エヌビディア決算を受けた時間外の株価は下落で反応
そんな中、「株価上昇の起爆剤になれるか」として注目されていたのが、米半導体大手エヌビディアの決算です。20日(水)に発表された決算(2024年8月-10月期)の内容を見ると、売上高が前年同期比で94%増加し、純利益の額も約2倍となりました。四半期ベースで過去最高を更新したほか、市場予想も上回るなど、数字だけで見ればかなり強い結果でした。
ただし、この決算を受けたエヌビディア株は、20日(水)の時間外取引で下落という初期反応を示し、一時、同日終値比5%安まで下落する場面があり、この流れを引き継いだ21日(木)の日経平均も下落する展開になりました。
決算発表を通過したことによる出尽くし感や、決算内容が市場の期待に応えたものの、予想を裏切るほどの強さを示せなかったことなどによる売りが出たものと思われます。
先ほども述べたように、今回のエヌビディアの売上高増減率(前年同期比)は94%でしたが、1年前の200%超えをピークに、以降は低下傾向にあるほか、次の四半期(2024年11月~2025年1月)の売上高見通し(375億ドル)も、市場予想(370億ドル)とあまり変わっておらず、成長の勢いという面では減退傾向にあると言えます。
もっとも、他の企業や業種と比べれば、まだ十分に高い成長をしていることは事実ですので、決算を材料にこのままエヌビディア株が下落し続けるとは考えにくいですが、かつてのように相場全体をけん引する力を失いつつあるのかもしれません。
相場のけん引役の減少と懸念材料の増加
こうしたエヌビディア決算だけでなく、いわゆる「トランプトレード」が一服しつつあるなど、最近の株式市場では、相場の柱となるようなけん引役が乏しくなる一方、むしろ懸念材料の方が増えてきているように思われます。
例えば、次期トランプ政権のネガティブな側面(財政悪化やインフレ再燃、そしてそれに伴う金利の高止まり)を警戒する動きをはじめ、中国経済の低迷や、地政学的な不安(ウクライナ、中東地域)の高まり、そして金融市場では株高と金利高の同時進行といった不安定さも気掛かりです。
とりわけ、米国株市場は、S&P500の長期PER(株価収益率)(CAPEレシオ)が35倍を超えていて、かなり割高な状況となっています。

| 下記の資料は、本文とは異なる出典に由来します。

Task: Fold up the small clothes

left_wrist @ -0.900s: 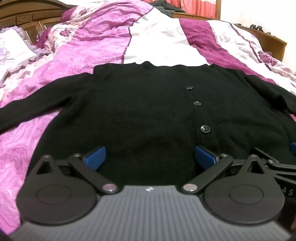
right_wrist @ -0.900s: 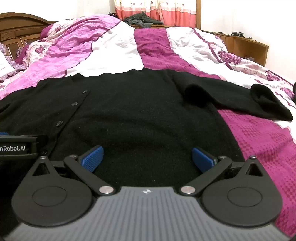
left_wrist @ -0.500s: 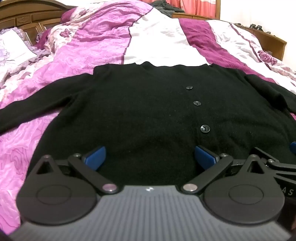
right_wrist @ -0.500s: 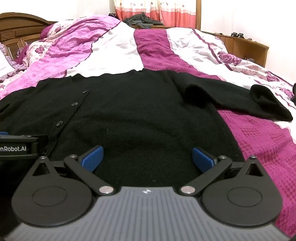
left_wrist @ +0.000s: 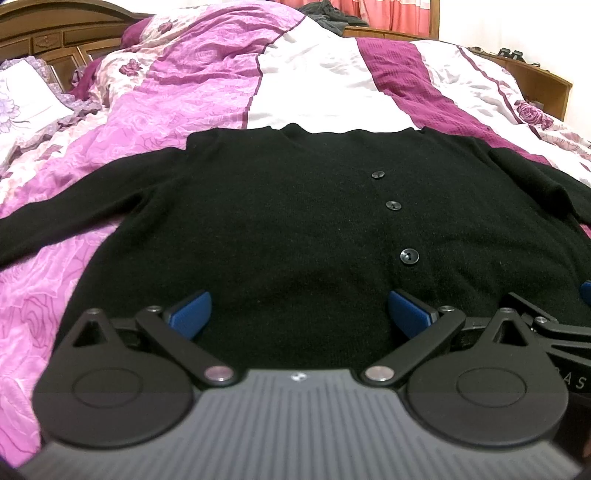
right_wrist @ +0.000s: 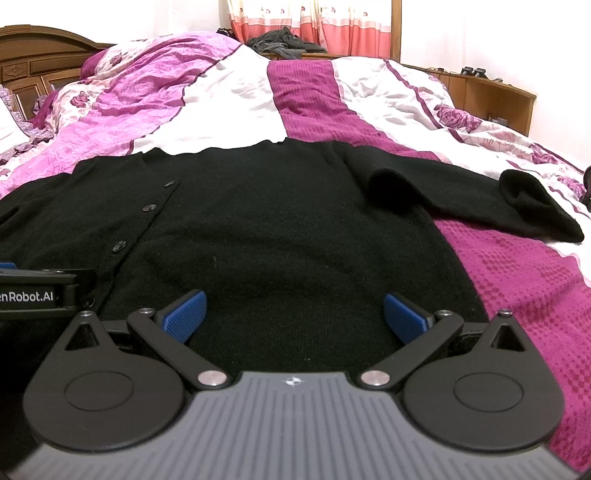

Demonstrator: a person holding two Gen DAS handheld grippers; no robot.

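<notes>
A black buttoned cardigan [left_wrist: 295, 206] [right_wrist: 288, 221] lies flat and face up on the bed, collar away from me. Its left sleeve [left_wrist: 74, 206] stretches out to the left. Its right sleeve [right_wrist: 480, 199] runs off to the right with the cuff bunched up. My left gripper [left_wrist: 299, 314] hovers open over the hem, left of the button line [left_wrist: 408, 255]. My right gripper [right_wrist: 293, 314] is open too, over the hem on the right half. Neither holds any cloth. Each gripper's side shows at the edge of the other's view.
The pink, white and purple quilt [left_wrist: 314, 81] [right_wrist: 517, 266] covers the whole bed. A wooden headboard [left_wrist: 55, 29] stands at the far left, a wooden shelf [right_wrist: 491, 96] at the far right. Dark clothes [right_wrist: 284, 42] lie heaped by the curtain.
</notes>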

ここから先の株高は「割高感との勝負」になるだけに、相場のけん引役の不在は今後の株価の上値が重たくなるだけでなく、ちょっとした悪材料をきっかけに大きく調整する可能性も出てきます。
とはいえ、足元の好材料と懸念材料とのバランスからすれば、株式市場はもっと下落しても良さそうなのですが、実際にはまだ相場が崩れる気配を見せていません。

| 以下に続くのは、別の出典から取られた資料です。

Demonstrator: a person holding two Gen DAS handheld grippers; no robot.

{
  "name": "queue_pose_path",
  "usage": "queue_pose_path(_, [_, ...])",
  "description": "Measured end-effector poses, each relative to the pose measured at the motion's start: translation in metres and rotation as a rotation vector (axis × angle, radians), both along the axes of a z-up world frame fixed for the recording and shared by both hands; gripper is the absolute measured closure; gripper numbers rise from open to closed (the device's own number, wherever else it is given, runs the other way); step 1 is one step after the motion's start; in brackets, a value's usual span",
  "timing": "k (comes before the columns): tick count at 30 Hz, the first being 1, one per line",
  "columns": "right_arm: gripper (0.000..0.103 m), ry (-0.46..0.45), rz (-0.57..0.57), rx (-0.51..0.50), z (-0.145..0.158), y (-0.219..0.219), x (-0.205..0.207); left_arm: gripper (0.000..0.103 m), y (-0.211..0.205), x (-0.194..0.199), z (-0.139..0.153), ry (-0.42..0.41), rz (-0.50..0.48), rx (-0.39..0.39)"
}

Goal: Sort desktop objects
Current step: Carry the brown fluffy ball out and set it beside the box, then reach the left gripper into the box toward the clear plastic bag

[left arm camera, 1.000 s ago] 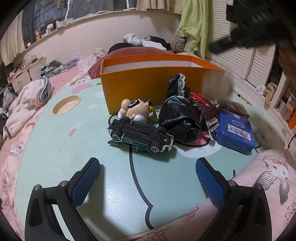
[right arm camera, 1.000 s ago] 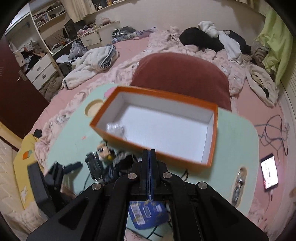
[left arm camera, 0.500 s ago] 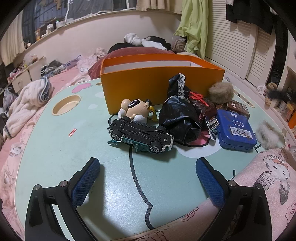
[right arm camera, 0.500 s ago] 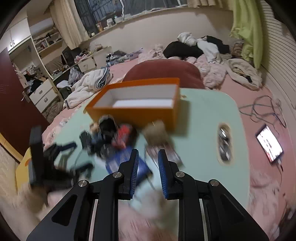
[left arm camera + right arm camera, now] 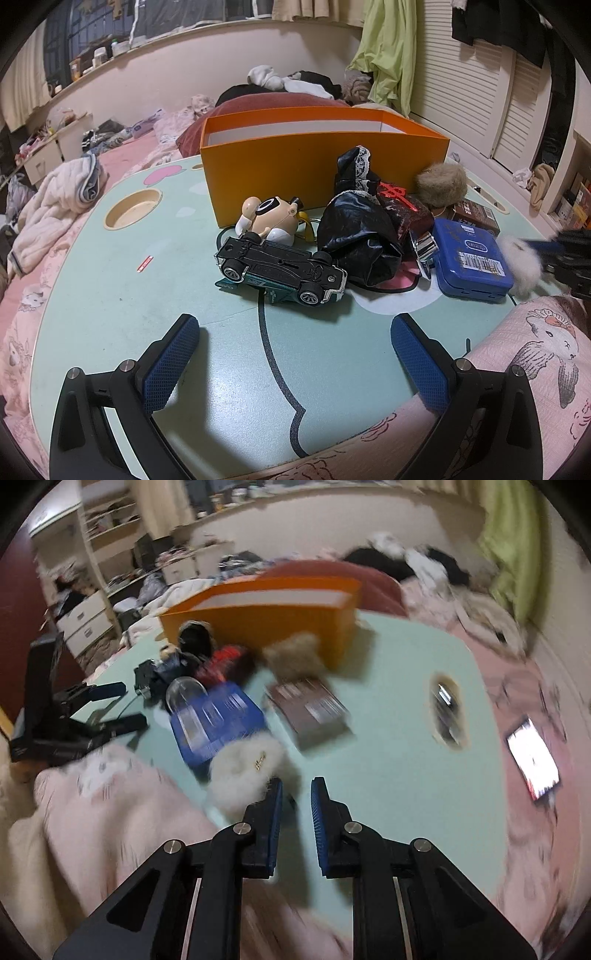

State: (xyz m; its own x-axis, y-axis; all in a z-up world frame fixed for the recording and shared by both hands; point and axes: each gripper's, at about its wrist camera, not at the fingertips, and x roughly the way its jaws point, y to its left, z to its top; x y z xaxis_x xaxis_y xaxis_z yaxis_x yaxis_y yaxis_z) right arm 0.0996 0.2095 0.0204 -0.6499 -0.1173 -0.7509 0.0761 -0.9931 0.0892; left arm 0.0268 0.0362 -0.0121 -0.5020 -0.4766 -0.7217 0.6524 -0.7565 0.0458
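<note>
A new toy is being picked; the right gripper (image 5: 295,790), fingers closing on nothing, is beside the white fluffy pouch (image 5: 245,771); the left gripper (image 5: 295,332) is held wide open; next, the pouch should be pinched and carried to the orange box (image 5: 321,162).

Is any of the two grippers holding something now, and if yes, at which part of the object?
Nothing is held. The left gripper stands wide open over bare table. The right gripper is closing with an empty gap; the white fluffy piece lies beside its left finger.
</note>
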Motion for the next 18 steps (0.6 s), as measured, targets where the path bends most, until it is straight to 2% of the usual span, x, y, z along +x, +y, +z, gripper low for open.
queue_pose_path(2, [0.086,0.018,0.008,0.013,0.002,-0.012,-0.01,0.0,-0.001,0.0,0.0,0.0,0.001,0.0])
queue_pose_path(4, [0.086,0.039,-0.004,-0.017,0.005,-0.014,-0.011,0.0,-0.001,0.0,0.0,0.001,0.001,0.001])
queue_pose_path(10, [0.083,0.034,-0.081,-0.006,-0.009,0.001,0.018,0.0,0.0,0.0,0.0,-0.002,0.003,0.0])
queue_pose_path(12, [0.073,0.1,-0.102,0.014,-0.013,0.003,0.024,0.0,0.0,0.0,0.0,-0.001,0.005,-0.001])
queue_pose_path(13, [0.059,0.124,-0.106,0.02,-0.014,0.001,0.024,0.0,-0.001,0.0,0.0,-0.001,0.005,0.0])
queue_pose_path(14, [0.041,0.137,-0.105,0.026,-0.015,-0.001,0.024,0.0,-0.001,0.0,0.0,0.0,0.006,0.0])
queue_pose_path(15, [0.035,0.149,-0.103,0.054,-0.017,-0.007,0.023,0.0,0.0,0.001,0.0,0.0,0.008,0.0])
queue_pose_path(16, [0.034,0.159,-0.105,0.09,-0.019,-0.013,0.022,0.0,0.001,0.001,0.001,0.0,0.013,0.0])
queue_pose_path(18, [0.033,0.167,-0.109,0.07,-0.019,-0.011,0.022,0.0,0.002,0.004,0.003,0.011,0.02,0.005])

先ほどまで見てきたチャートでも下値の堅さが確認できましたが、この背景には、「まだ株価が上昇するかもしれない」という期待が残っているためと考えることができそうです。
そこで、相場の期待や不安といったムードから捉えた相場のトレンドについて考えて行きます。
相場のムードから見た株価のトレンド位置
<図5>相場のムードから捉えたトレンドの動きとポイント
上の図5は、その相場のムードから捉えたトレンドの動きとポイントになりますが、現在の相場が位置しているのは、(5)の「FOMO(買い遅れる恐れ)」、もしくは(7)の「強気の罠(強気の勘違い)」のどちらかであると思われます。ちなみにFOMOとは「Fear Of Missing Out」の頭文字をとったものです。
FOMOは上昇トレンドの終盤、強気の罠は下落トレンド入りの初期の段階で表れやすい相場のムードになりますが、ここで思い出されるのは、「もうはまだなり」と、「まだはもうなり」という相場格言です。
「もうそろそろ天井かと思ったら、まだ上昇基調が続いてしまった」というのが前者のFOMOを指し、「まだまだ上昇基調が続くと思っていたら、もう上昇相場が終わっていた」というのが後者の強気の罠に該当します。
従って、足元の相場は「まだまだ上昇する」という見方と、「そろそろ天井をつける」という見方がせめぎ合っている状況と言えます。ただ、いずれにしても、この先にあるのは株価の調整局面の可能性が高いということです。
もっとも、相場のタイミング的には、「米大統領選挙後の株は上昇しやすい」というアノマリー(経験則)や、クリスマス商戦への期待、年末ラリーといった具合に、株高になりやすい相場地合いではあります。
しかしながら、今年については、「例年とは違う展開になるかもしれない」ことを念頭に置き、これまで続いてきた「強気相場の終焉(しゅうえん)」を想定しながら取引に臨んだ方が良いかもしれません。